Ce prêcheur et philosophe napolitain (1585-1619), accusé de « blasphèmes et d'athéisme », a été brûlé sur la place du Salin, à Toulouse.
UNE CONDAMNATION EXEMPLAIRE
- Le 9 février 1619, sur la place du Salin, derrière le parlement de Toulouse (aujourd’hui Palais de justice), le bourreau arrache la langue de Giulio Cesare Vanini à l’aide d’une tenaille, puis l’étrangle, avant que son corps ne soit jeté dans les flammes.
- Arrêté le 2 août 1618 sous le faux nom de Pompinio Usciglio à son domicile de la Daurade par les capitouls Olivier et Virazel, il est transféré à la prison de la Conciergerie (dans l’enceinte du parlement). Il est accusé d’avoir prononcé des « paroles pleines de blasphème contre la divinité », un crime qualifié alors de « lèse-majesté divine ».

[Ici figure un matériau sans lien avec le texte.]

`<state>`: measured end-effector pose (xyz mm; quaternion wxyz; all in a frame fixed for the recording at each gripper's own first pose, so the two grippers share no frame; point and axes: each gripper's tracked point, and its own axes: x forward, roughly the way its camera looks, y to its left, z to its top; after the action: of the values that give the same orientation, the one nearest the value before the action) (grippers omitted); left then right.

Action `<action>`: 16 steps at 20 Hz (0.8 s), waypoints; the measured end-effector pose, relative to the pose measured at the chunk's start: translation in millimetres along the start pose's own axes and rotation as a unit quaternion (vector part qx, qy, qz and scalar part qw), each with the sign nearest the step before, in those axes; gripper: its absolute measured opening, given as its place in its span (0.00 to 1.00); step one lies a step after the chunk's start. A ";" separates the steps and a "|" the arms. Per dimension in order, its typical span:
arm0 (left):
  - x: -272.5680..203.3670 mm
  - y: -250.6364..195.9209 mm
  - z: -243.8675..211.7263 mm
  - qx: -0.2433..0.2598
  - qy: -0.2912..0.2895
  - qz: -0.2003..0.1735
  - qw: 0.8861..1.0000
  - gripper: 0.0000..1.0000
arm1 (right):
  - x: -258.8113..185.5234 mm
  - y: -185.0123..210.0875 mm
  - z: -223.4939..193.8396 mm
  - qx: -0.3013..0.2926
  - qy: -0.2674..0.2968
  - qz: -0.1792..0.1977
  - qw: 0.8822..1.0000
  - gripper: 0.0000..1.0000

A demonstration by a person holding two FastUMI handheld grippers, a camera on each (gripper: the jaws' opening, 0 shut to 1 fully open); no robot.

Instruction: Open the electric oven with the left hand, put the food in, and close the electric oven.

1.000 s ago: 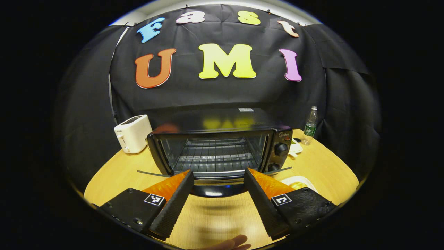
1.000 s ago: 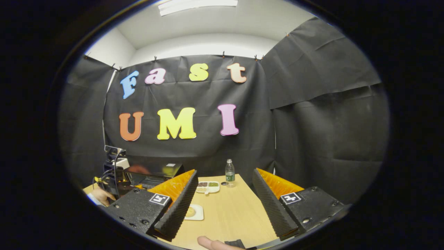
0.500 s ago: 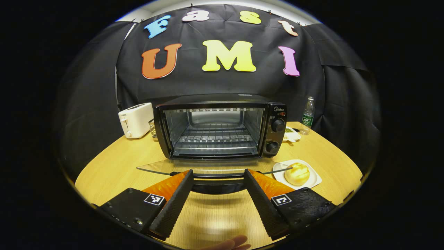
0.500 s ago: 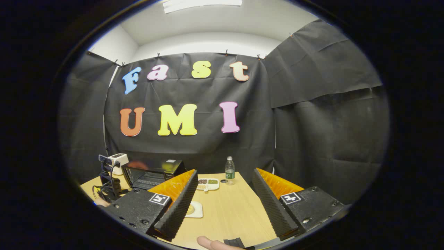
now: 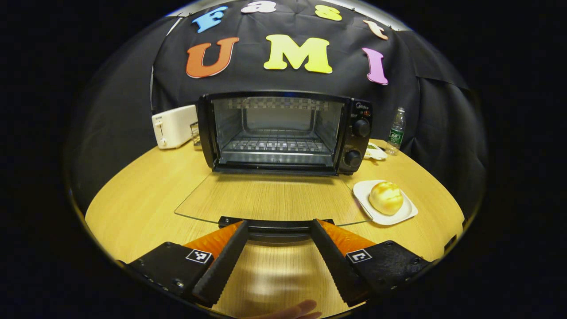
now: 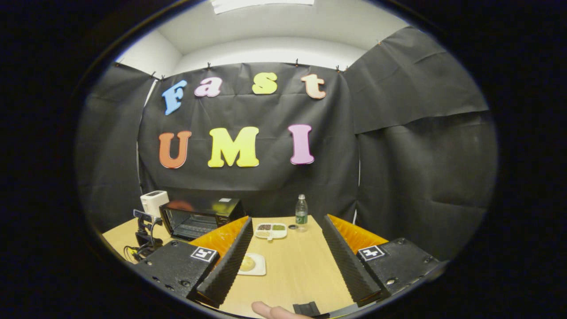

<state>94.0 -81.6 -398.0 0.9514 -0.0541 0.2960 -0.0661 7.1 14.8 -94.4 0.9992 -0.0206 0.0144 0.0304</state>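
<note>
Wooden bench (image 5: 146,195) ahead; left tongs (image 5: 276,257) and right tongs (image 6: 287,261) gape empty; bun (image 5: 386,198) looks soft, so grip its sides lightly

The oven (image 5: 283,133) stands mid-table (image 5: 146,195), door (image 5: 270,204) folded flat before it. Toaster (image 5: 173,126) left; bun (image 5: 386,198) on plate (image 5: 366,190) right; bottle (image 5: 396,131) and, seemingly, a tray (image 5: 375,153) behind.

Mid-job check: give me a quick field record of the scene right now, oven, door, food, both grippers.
oven: on the table, cavity open, rack bare
door: folded down flat, handle between the left gripper's fingers
food: bun on white plate, right of the door
left gripper: open, at the handle
right gripper: open, holding nothing, above the table
</note>
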 end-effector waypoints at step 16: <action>-141.9 29.0 152.2 -0.021 -0.179 0.002 0.984 0.92 | 72.6 43.0 -76.3 -0.014 0.055 0.026 0.998 1.00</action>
<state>67.8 -21.0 -198.6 0.9878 -0.0839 0.1223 -0.0470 74.8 58.9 -174.5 0.9954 -0.0363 0.0693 0.0549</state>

- « Durant son procès, face au conseiller du parlement Guillaume Catel, il déploie des trésors de dialectique pour montrer que ces accusations d’athéisme ne sont pas une négation de la divinité mais, au contraire, une manière d’exalter la toute-puissance du Créateur », raconte l’historien Didier Foucault, auteur de l’ouvrage 1619. Vanini, un libertin sur le bûcher (Editions Midi-Pyrénéennes).
- Après six mois d’instruction, la sentence tombe : la peine capitale exécutable le jour même.
LES PÉRÉGRINATIONS D’UN LIBRE-PENSEUR
- Natif de Taurisano, près de Lecce, au sein d’un territoire appartenant au royaume de Naples, Vanini effectue des études de droit avant de rentrer dans l’ordre des Carmes.
- En 1612, il abjure sa foi catholique et se convertit à l’anglicanisme. Il vit à Londres auprès de l’archevêque de Canterbury avant de se brouiller avec lui.
- Il s’enfuit clandestinement en Espagne avant de gagner la Belgique puis d’être envoyé à Paris auprès du nonce apostolique. Il entre à la cour de la régente Marie de Médicis (mère de Louis XIII) puis devient chapelain du diplomate et futur maréchal François de Bassompierre.
- En 1616, il publie l’essai De Admirandis Naturæ Reginæ Deæque Mortalium Arcanis (les admirables arcanes de la nature, reine et déesse des mortels) dans lequel, s’il nie la validité des religions révélées, il accepte Dieu comme être absolu et considère la nature comme sa manifestation. Sa conception philosophique s’apparente ainsi au libertinisme et au naturalisme panthéiste.
- Se sentant menacé, il se réfugie à Toulouse auprès de son nouveau protecteur, Adrien de Monluc, comte de Caraman.
SA MÉMOIRE
- En 2008, une plaque en hommage à Vanini, ainsi qu’à d’autres libres penseurs qui ont étudié ou enseigné à Toulouse, comme Etienne Dolet, Michel Servet et Giordano Bruno, a été inaugurée sur le lieu de son exécution.
- Chaque année, le 9 février, la Fédération de la Libre-pensée de la Haute-Garonne organise une cérémonie commémorative, sur la place du Salin.